Details
-
Bug
-
Status: Open (View Workflow)
-
Major
-
Resolution: Unresolved
-
10.6.16
-
None
-
RHEL8
Description
Hi Support Team,
We have a 3-node cluster, 2 of which are DB (service IP addr: 172.17.153.82 and 172.21.153.82) and 1 is Galera witness (IP addr: 172.18.16.82). The application connects to DB via an HA proxy located at the same site as the DB, which will hunt between the 2 DB nodes and connect to the healthy one.
All 3 nodes (2 DBs + 1 witness) are at different sites. There was a network maintenance at the site 172.17.x.x and we expected that the DB on that site would be inaccessible while the other 2 nodes will still form a cluster, and applications can still write to the DB node at 172.21.x.x. However, the application failed to connect to the remaining DB node (Lost connection to server at 'handshake: reading initial communication packet', system error: 11).
We needed to bootstrap after the network maintenance was over.

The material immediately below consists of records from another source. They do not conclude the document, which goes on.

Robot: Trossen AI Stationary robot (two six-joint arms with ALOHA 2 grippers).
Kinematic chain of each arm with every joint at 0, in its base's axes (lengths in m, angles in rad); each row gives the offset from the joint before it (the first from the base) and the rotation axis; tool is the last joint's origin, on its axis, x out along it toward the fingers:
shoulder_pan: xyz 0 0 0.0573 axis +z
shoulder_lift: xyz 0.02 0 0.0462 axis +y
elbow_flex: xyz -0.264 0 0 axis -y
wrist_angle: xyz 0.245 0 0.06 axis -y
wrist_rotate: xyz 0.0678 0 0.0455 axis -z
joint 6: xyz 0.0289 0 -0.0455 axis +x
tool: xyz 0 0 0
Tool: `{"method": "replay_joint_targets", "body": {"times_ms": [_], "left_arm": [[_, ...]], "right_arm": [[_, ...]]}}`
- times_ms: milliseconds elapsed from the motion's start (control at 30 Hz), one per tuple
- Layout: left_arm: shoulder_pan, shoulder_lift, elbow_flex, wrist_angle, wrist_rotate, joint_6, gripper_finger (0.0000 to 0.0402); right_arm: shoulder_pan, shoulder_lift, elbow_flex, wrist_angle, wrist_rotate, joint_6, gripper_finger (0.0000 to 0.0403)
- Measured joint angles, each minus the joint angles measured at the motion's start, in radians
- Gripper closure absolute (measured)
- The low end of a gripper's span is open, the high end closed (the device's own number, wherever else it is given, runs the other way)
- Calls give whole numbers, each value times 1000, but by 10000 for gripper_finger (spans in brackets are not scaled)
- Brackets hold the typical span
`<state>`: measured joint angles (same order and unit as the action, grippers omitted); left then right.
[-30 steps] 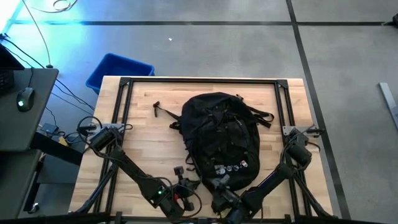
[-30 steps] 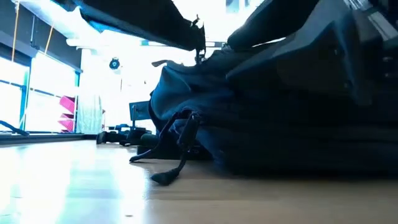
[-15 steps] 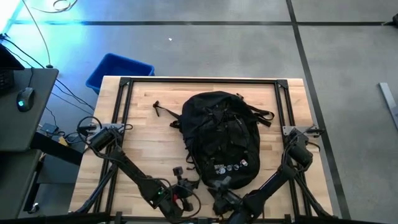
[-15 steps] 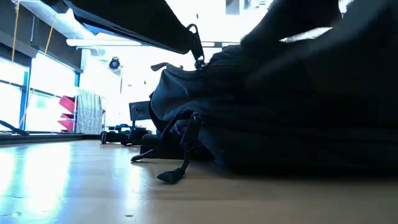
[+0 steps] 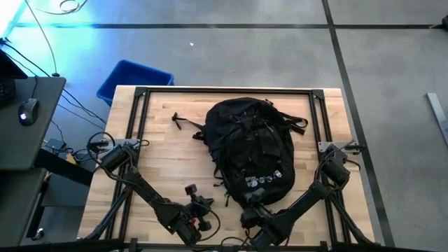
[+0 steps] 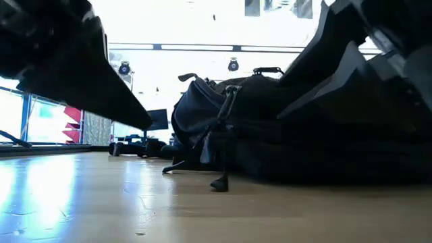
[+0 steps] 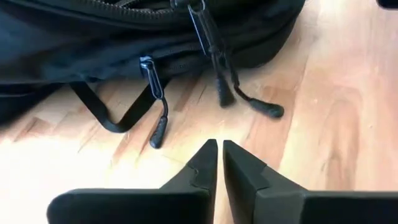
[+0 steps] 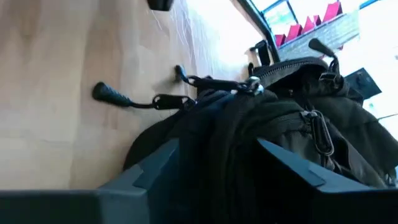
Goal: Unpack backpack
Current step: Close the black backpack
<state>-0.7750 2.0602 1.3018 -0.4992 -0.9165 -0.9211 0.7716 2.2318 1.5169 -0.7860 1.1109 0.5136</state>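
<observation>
The black backpack [image 5: 248, 150] lies flat on the wooden table, its row of small pins [image 5: 262, 180] near its near end. At that end my right gripper [image 5: 250, 210] has black fabric between its fingers. My left gripper [image 7: 217, 149] is shut on nothing, low over the wood just left of the backpack's near end [image 5: 199, 206]. Two zipper pulls [image 7: 159, 130] [image 7: 267, 111] lie on the table ahead of it. In the low view the backpack [image 6: 304, 135] fills the right and a strap end [image 6: 219, 183] rests on the wood. My right gripper has a bulge of the backpack's black fabric [image 8: 217, 149] at the near end between its two fingers [image 8: 158, 165]. It comes slanting down from the table's near side. One layer or several, I cannot tell. The backpack lies on the table.
A blue bin [image 5: 133, 80] stands on the floor beyond the table's far left corner. Black frame rails [image 5: 224, 91] run along the table's edges. Loose straps [image 5: 185, 122] trail from the backpack's far left. Bare wood [image 5: 164, 157] lies to the left of the backpack.
The backpack has slid a little toward the table's far edge, staying flat. My left gripper has sunk and drawn away from the backpack's zipper toward the table's left, still shut. My right gripper has rolled at the backpack's near end.
</observation>
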Motion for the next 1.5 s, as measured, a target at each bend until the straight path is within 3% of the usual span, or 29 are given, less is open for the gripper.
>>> {"method": "replay_joint_targets", "body": {"times_ms": [233, 433, 667, 1167, 1500], "left_arm": [[-3, -4, 0, 56, -54, 56, 313], [63, 15, 0, 180, -105, 123, 251], [169, 50, 0, 252, -31, 174, 210], [191, 50, 0, 440, 23, 489, 207], [173, 50, 0, 478, -50, 479, 214]], "right_arm": [[-21, 0, -1, -71, -28, 65, 383], [-9, 0, -2, -67, -12, 52, 386], [21, 0, 20, -65, 5, 4, 389], [24, 0, 26, -65, -31, 1, 385], [22, 0, 27, -60, -41, 1, 384]]}}
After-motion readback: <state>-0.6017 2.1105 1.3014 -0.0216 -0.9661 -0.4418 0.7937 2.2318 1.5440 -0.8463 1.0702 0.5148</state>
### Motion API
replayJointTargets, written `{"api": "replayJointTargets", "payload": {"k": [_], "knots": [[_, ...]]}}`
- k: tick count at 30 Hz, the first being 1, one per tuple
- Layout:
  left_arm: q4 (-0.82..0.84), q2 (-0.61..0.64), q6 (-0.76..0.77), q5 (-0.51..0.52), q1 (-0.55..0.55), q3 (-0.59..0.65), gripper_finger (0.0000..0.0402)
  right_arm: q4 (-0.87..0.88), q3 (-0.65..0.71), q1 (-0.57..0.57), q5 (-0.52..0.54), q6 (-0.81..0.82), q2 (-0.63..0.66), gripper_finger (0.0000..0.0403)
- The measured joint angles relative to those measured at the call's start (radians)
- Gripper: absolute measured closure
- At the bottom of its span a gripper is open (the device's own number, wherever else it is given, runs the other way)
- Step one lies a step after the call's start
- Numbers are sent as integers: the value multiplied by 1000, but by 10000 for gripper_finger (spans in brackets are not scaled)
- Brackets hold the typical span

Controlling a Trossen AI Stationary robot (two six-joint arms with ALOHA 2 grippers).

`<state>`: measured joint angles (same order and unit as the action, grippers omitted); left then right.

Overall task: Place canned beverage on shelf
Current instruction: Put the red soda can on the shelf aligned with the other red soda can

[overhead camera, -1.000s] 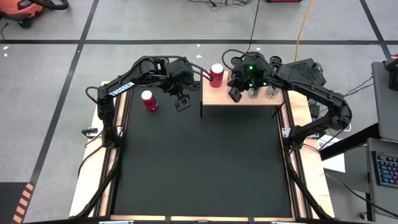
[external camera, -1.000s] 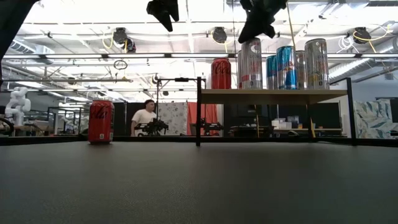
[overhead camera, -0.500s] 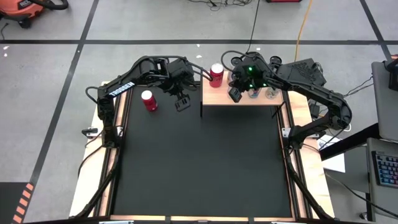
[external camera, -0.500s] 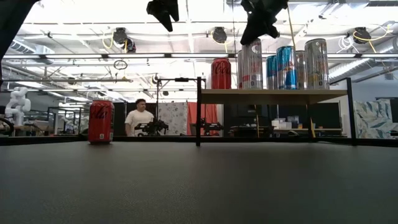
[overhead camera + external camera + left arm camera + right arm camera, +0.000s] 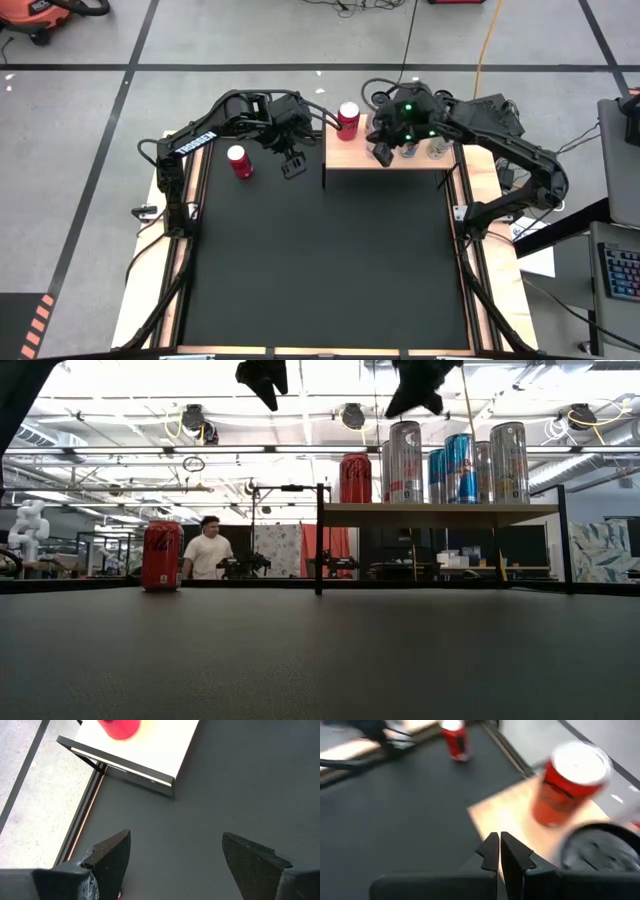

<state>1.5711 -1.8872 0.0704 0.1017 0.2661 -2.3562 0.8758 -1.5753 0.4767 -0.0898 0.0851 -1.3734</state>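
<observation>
The shelf (image 5: 352, 156), a pale-wood board on black supports, stands at the table's far right. On it stand a red can (image 5: 348, 116), a tall silver can (image 5: 404, 462), and blue and silver cans (image 5: 458, 467). Another red can (image 5: 239, 160) stands upright on the black table at the far left. My right gripper (image 5: 499, 851) is shut and empty, just above the silver can's top (image 5: 600, 851), over the shelf's near edge (image 5: 381, 153). My left gripper (image 5: 293, 166) hangs open and empty between the table can and the shelf, high above the table (image 5: 262, 380).
The shelf's black corner post (image 5: 319, 540) stands between the table can and the shelf cans. Pale wooden strips (image 5: 170, 270) edge the black table. The near part of the table (image 5: 320, 280) is bare. A person (image 5: 206, 555) walks in the room behind.
My right gripper has gone up a little, away from the silver can's top, and is still moving. All cans stand as before. The person in the room behind has walked toward the left.
</observation>
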Motion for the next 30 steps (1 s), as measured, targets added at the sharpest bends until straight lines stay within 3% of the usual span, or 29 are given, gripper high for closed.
{"api": "replayJointTargets", "payload": {"k": [5,10,19,30], "knots": [[0,0,0,0,0,0,91,39,-98,-7,-125,-29,25,403],[0,-1,1,7,-6,0,91,110,-185,-8,-118,-87,71,403],[0,14,-5,10,-46,0,91,312,-187,-7,-115,-184,166,403],[0,14,1,18,-49,0,91,393,-187,-7,-94,-171,215,403]]}}
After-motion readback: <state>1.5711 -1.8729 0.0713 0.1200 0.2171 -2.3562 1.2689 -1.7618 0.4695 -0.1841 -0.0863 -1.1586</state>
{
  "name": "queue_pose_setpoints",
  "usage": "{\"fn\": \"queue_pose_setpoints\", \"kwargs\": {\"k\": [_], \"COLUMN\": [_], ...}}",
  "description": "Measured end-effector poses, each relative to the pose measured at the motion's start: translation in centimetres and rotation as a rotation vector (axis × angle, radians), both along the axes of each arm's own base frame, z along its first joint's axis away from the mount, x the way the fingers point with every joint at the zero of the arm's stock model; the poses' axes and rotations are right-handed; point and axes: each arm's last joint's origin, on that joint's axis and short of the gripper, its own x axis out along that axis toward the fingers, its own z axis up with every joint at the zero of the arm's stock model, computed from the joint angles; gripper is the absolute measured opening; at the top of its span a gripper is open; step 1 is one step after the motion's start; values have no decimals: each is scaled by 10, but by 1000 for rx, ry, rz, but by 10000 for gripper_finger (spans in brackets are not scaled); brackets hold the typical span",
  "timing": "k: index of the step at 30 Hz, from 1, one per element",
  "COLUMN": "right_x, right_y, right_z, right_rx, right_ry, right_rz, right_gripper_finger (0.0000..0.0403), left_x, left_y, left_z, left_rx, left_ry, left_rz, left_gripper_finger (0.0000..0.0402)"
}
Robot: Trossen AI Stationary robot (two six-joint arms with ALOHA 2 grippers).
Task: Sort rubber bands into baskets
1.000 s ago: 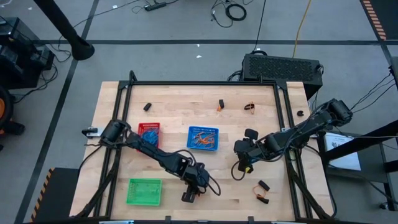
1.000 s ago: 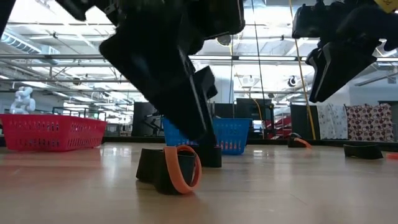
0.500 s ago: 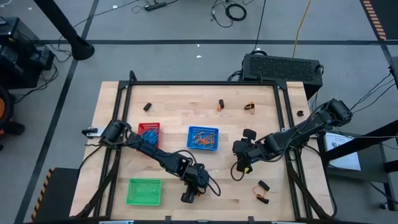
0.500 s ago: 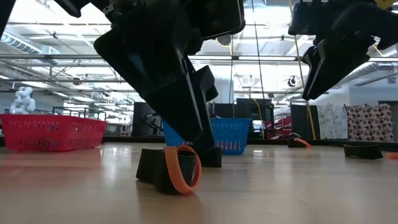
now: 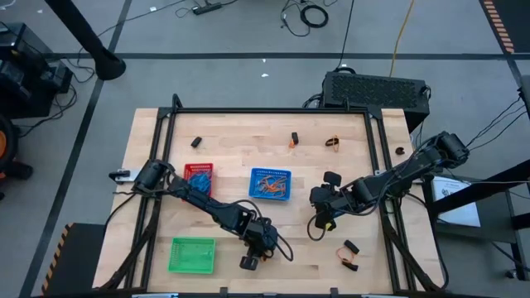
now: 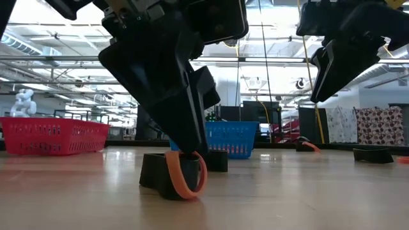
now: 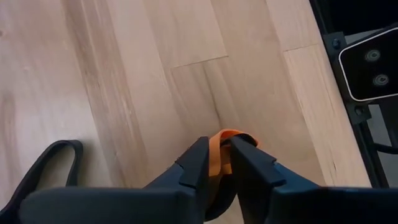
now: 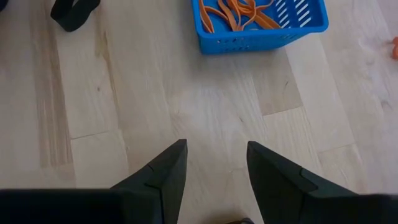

At node 1, the following error was observed:
exception from gcomm, backend must be restarted: evs::proto(fac95f38-8d6b, GATHER, view_id(REG,15b6ecac-8b9b,58)) failed to form singleton view after exceeding max_install_timeouts 3, giving up (FATAL) at /home/buildbot/buildbot/build/gcomm/src/evs_proto.cpp:handle_install_timer():728
On the other hand, the log files at the other nodes appeared to be the expected ones. We would like to know:
1. Why bootstraping was needed to resume?
2. Is the above error message normal and what is its meaning? A similar ticket MDEV-32110 has been raised by someone else but there is no feedback so far.
Please advise.
Thanks and best regards,
Lawrence
The mariadb-error.log for 2 nodes and the Galera log file are uploaded for your ref.